Visual impairment is a major health problem among the elderly. Over 285 million people in the world are visually impaired of who 39 million are blind and 246 millionhave moderate to severe visual impairment.1 In India it is reported that the prevalence of blindness (6/60 in the better eye) was 8.5%. This estimation varied from 4.2 to 13.7 % across different parts of the country. The prevalence of low vision was 22.85 % in elderly patients above sixty years of age. Cataract is responsible for 62.4% of bilateral blindness. Glaucoma and posterior segment pathologies were also important reasons for bilateral blindness.2

India has noticed an increasing Quantum of ocular morbidity, especially in the elderly year after year. The reasons could be probably due to the increasing population, higher longevity as well as unavailability of timely ophthalmic care.3, 4 Other reasons include negligence of elderly persons in the family, poverty, malnutrition, alcoholism, smoking, etc. The rising morbidity load of elderly people has thrown a great concern to the health care workers and requires primary eye care because this level of intervention enables the detection of the problem where they occur. Comorbidities like Diabetes Mellitus and hypertension also act as aggravating factors thatresultin blindness. Hence an attempt was done to evaluate the types of ocular morbidity in elderly people above sixty years and above so that the ocular morbidity can be correlated with certain age groups.

Material and Methods

300 hundred elderly patients of both sexes visiting the ophthalmology department of Khaja Banda Nawaz Hospital Kalaburgi-585102, Karnataka were studied.

Inclusive criteria

The patients above 60 years of age having ocular disease were selected for study.

Exclusion criteria

Patients who did not give their consent for the study, patients of dementia and mental derangements in whom the history was unreliable and the patients who did not comply with the process of thorough examination were excluded from the study.

Methods

A pre-designed proforma was administered to the patients, to collect their social and demographic data including their socioeconomic status, residence and the nature of their occupation. Detailed ocular examination included visual acuity and without pin hole which was done with the help of snellen’s chart for literates and E chart for illiterate patients Radioscopy was done and auto-refractiometre was used to obtain corrected visual acuity and find the refractive error. A visual acuity of < 6/12 was taken as visual impairment. Clinical features examinations and investigations enabled the diagnosis ocular morbidity of the patients.
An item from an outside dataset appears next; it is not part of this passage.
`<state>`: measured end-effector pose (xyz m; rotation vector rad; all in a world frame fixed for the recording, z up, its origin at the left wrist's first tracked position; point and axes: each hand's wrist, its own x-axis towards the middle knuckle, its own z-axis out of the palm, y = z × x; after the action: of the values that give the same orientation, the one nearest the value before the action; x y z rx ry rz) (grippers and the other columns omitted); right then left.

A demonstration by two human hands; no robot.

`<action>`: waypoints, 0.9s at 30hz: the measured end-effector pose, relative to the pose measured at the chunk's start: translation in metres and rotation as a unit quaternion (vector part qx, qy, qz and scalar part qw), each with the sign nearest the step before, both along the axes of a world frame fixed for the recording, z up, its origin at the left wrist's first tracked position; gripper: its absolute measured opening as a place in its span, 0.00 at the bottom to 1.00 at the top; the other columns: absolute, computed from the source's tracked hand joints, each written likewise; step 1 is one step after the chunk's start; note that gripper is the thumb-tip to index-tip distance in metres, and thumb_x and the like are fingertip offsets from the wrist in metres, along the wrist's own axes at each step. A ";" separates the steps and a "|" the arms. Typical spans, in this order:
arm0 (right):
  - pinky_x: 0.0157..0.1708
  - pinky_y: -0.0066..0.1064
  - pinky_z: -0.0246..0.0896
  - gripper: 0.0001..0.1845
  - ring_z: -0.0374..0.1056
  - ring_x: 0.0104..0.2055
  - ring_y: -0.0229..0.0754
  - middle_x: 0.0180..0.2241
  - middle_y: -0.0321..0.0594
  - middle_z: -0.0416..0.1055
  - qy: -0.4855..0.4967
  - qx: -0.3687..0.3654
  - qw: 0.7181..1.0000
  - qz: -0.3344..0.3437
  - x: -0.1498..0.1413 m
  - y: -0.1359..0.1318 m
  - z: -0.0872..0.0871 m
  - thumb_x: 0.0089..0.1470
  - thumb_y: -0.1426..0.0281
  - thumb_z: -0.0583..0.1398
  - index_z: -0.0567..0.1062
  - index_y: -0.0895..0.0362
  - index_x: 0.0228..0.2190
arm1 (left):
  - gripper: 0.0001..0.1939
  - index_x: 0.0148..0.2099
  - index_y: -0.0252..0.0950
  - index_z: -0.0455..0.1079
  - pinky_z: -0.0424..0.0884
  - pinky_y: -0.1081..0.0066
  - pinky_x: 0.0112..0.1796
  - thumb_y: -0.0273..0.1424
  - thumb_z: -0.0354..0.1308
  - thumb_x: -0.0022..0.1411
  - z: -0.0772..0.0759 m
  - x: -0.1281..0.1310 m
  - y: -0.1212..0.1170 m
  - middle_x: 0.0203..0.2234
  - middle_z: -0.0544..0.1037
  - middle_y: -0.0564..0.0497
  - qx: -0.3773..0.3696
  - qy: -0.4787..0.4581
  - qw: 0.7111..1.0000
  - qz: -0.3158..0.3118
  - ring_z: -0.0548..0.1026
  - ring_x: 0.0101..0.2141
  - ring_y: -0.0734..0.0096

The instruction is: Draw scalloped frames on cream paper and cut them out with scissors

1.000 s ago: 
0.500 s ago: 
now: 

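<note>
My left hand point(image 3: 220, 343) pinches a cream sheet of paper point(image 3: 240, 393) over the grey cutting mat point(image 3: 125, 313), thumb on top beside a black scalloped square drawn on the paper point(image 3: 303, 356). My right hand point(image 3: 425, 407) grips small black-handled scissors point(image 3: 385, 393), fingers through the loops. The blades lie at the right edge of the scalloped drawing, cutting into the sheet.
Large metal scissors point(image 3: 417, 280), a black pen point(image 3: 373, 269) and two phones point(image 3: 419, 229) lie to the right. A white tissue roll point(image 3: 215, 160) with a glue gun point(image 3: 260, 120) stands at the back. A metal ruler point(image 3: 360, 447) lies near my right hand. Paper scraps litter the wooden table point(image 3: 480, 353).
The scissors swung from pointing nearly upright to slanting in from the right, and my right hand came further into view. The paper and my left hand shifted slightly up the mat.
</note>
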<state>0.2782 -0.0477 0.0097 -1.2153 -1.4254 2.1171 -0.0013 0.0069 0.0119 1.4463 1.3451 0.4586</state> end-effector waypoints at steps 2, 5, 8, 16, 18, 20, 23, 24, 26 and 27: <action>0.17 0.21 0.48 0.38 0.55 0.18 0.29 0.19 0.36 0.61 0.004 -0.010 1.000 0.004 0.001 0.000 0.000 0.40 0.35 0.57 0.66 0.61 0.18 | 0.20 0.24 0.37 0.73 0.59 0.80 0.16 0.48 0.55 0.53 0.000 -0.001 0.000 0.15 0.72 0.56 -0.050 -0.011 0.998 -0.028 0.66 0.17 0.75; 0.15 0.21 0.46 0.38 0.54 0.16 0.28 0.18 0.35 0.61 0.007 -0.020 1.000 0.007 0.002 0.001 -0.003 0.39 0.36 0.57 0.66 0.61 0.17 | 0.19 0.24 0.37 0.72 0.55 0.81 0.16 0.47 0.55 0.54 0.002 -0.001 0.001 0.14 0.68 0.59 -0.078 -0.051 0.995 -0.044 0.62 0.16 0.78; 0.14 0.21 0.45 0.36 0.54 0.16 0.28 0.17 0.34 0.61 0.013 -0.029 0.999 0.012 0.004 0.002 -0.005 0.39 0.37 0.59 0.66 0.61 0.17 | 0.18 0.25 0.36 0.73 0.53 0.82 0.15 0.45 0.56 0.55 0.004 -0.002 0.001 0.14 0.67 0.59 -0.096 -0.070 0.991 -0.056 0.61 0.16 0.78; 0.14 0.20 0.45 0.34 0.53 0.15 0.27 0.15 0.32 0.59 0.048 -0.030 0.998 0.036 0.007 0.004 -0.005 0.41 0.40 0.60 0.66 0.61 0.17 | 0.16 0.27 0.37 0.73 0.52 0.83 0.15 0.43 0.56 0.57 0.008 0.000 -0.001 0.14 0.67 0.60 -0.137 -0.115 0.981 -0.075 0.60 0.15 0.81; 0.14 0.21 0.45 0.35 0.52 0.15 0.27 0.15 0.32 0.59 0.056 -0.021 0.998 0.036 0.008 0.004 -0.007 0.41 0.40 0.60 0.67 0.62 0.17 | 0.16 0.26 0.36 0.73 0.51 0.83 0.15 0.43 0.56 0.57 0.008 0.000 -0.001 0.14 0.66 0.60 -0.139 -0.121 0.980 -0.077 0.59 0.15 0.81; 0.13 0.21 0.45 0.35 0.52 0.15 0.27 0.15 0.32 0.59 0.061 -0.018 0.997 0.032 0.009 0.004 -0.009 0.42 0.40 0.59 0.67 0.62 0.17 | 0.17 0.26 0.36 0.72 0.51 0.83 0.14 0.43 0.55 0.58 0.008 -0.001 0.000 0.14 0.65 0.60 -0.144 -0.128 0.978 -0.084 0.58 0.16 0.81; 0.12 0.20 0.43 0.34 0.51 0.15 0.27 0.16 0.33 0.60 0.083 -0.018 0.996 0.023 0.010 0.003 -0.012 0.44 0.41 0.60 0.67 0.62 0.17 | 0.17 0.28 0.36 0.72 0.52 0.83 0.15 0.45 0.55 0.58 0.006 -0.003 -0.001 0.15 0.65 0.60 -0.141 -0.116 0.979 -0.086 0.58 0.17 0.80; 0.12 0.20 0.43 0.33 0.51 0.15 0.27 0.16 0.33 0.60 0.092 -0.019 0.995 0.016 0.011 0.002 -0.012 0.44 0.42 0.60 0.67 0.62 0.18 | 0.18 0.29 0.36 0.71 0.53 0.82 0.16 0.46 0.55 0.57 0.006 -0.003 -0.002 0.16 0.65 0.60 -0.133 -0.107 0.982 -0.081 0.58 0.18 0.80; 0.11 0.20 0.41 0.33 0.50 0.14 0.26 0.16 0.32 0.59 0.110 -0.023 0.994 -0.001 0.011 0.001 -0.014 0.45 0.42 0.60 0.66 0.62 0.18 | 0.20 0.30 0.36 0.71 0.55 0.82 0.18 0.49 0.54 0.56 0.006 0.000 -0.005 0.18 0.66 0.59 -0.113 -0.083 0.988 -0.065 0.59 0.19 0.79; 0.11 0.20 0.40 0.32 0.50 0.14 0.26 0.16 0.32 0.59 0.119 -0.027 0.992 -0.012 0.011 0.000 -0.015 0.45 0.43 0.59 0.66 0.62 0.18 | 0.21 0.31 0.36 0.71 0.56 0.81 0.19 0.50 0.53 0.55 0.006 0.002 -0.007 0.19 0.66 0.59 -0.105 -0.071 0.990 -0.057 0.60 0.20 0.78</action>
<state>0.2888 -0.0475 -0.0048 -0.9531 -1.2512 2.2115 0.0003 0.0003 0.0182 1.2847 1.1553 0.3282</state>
  1. Examination of Conjunctivitis, sclera, cornea iris pupil, anterior chamber, lens posterior chamber and the posterior segment was done.

  2. Examination of adnexa (Eyebrows eyelids, palpebral fissure extraocular movement and lacrimal sac) was done.

  3. Anterior segment examination was done by using a slit lamp biomicroscope.

  4. Test for dry-eye evaluation like Tear film Break up Time (TBUT), Schirmer’s test I and II were done.

  5. Gonioscopy was used to visualizethe anterior chamber while the posterior segment was examined by direct and indirect ophthalmoscope after pupillary dilation.

  6. Goldman’s applanation tonometer was used to measure intra ocular pressure.

  7. Torchlight slit lap visual acuity chart, Schiotz tonometer,retinoscope auto-refract meter, direct and indirect ophthalmoscope were used in the process of examination.

  8. Drugs used in the process of examination included tropicamide (0.8% w/v) + phenylephrine (5% w/v) ophthalmic solution for dilatation of the pupil and Lignocaine 4% eye drops for topical anesthesia was used as and when required.

The duration of the study was Dec-2019 to May-2021

Statistical analysis

Various clinical manifestations, causes, age groups of ocular morbidities were classified by percentage. The statistical analysis was performed in SPSS software.

Observation and Results

Table 1 Distribution of ocular Morbidities – 20.7 (34.5%) cataract, 180 (30%), 98 (16.3%) Blepharitis, 76 (12.6%) dry eye, 51 (8.50%) pterogium, 50 (8.3%) conjunctivitis, 49 (8.17%) pseudo-phakia, 39 (6.5%) glaucoma, 30 (5%) corneal degeneration, 28 (4.6%) Eyelid abnormalities, 25 (4.17%) diabetic retinopathy, 24 (4%) ARMD, 24 (4%) HTN retinopathy, 21 (55%) pinguecula, 13 (2.17%) lid swellings, 11 (1.8%) corned ulcer, 11 (1.8%) vitreous degeneration, 9 (1.5%) Dacryocystitis, 7 (1.17%) PCO, 6 (1%) Uveitis, 6 (1%) corneal opacity (keratoplasty), 4 (0.6%) retinal vascular occlusion, 3 (0.5%) macular scar/hole, 2 (0.3%) Aphokia, 2 (0.3%) Episcleritis.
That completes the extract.